Cardiovascular Disease Initiative, Broad Institute of MIT and Harvard, , Cambridge, MA , 02141, USA.
Genome Biol. 2025 Sep 9;26(1):273. doi: 10.1186/s13059-025-03698-0.
Rare genetic variation provided by whole genome sequence datasets has been relatively less explored for its contributions to human traits. Meta-analysis of sequencing data offers advantages by integrating larger sample sizes from diverse cohorts, thereby increasing the likelihood of discovering novel insights into complex traits.
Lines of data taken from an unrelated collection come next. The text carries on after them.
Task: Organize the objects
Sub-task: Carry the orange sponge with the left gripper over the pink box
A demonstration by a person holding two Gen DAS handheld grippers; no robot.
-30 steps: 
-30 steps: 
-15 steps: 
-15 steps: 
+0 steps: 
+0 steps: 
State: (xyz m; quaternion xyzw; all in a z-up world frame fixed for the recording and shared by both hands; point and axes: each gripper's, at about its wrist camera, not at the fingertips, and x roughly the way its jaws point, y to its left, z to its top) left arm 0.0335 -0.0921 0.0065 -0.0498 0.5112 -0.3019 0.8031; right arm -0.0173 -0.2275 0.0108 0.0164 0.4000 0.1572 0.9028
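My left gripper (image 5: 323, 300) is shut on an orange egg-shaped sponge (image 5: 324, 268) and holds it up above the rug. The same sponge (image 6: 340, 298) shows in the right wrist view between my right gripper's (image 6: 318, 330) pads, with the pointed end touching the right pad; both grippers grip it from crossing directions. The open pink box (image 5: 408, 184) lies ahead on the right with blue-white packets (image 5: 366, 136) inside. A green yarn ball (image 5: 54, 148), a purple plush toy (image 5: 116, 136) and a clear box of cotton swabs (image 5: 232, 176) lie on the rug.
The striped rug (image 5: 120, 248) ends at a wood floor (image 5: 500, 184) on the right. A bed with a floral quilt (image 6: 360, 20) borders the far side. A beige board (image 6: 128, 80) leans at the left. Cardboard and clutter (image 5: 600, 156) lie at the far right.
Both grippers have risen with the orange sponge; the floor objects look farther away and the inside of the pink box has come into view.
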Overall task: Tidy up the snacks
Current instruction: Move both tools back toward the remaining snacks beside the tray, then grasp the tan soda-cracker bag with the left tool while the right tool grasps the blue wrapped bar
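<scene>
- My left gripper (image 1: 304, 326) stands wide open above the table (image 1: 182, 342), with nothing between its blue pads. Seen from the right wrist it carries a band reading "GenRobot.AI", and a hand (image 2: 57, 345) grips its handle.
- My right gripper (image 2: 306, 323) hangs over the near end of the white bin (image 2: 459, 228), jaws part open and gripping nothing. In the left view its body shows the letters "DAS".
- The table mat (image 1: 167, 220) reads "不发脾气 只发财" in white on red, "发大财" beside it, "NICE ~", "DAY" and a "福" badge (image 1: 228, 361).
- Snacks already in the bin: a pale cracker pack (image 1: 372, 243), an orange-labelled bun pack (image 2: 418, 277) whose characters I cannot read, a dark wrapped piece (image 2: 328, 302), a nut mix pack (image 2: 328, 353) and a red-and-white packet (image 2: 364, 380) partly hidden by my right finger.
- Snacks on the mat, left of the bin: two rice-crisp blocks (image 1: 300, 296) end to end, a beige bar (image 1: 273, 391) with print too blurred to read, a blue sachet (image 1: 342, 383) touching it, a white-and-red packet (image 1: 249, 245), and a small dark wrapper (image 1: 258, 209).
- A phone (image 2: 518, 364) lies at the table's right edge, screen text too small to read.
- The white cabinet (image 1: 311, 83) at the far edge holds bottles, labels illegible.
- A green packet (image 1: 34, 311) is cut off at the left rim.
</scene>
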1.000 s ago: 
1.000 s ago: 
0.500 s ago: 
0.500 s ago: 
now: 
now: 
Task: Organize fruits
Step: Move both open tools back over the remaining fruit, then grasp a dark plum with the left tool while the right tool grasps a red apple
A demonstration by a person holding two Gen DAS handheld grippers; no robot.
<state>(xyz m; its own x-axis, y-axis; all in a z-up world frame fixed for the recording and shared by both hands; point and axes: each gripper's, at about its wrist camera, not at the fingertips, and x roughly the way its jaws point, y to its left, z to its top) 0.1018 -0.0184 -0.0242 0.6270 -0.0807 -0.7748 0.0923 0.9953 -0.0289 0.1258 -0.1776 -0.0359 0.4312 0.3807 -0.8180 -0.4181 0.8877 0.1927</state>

Furthermore, emerging methods in genome-wide rare variant association testing further improve power and interpretability.
Here, we conduct the largest meta-analysis of whole genome sequencing for low-density lipoprotein cholesterol (LDL-C), a therapeutic target for coronary artery disease, analyzing data from 246 K participants and integrating 1.23B variants from the UK Biobank and the Trans-Omics for Precision Medicine (TOPMed) program. We identify numerous rare coding and non-coding gene associations related to LDL-C, with replication across 86 K participants in All of Us. Our findings are based on single-variant analyses, rare coding and non-coding variant aggregation tests, and sliding window approaches. Through this comprehensive analysis, we identify 704 novel single-variant associations, 25 novel rare coding variant aggregates, 28 novel rare non-coding variant aggregates, and one novel sliding window aggregate.
This study provides a meta-analysis framework for large-scale whole genome sequence association analyses from diverse population groups, yielding novel rare non-coding variant associations.
全基因组序列数据集所提供的罕见基因变异对人类性状的贡献相对较少被探索。对测序数据进行荟萃分析具有优势,它能整合来自不同队列的更大样本量,从而增加发现复杂性状新见解的可能性。此外,全基因组罕见变异关联测试中的新兴方法进一步提高了效能和可解释性。
在此,我们针对冠状动脉疾病的治疗靶点低密度脂蛋白胆固醇(LDL-C)进行了最大规模的全基因组测序荟萃分析,分析了来自24.6万名参与者的数据,并整合了英国生物银行和精准医学全基因组学(TOPMed)计划中的12.3亿个变异。我们识别出众多与LDL-C相关的罕见编码和非编码基因关联,并在“我们所有人”项目的8.6万名参与者中进行了验证。我们的发现基于单变异分析、罕见编码和非编码变异聚集测试以及滑动窗口方法。通过这种全面分析,我们识别出704个新的单变异关联、25个新的罕见编码变异聚集、28个新的罕见非编码变异聚集以及1个新的滑动窗口聚集。
本研究为来自不同人群组的大规模全基因组序列关联分析提供了一个荟萃分析框架,产生了新的罕见非编码变异关联。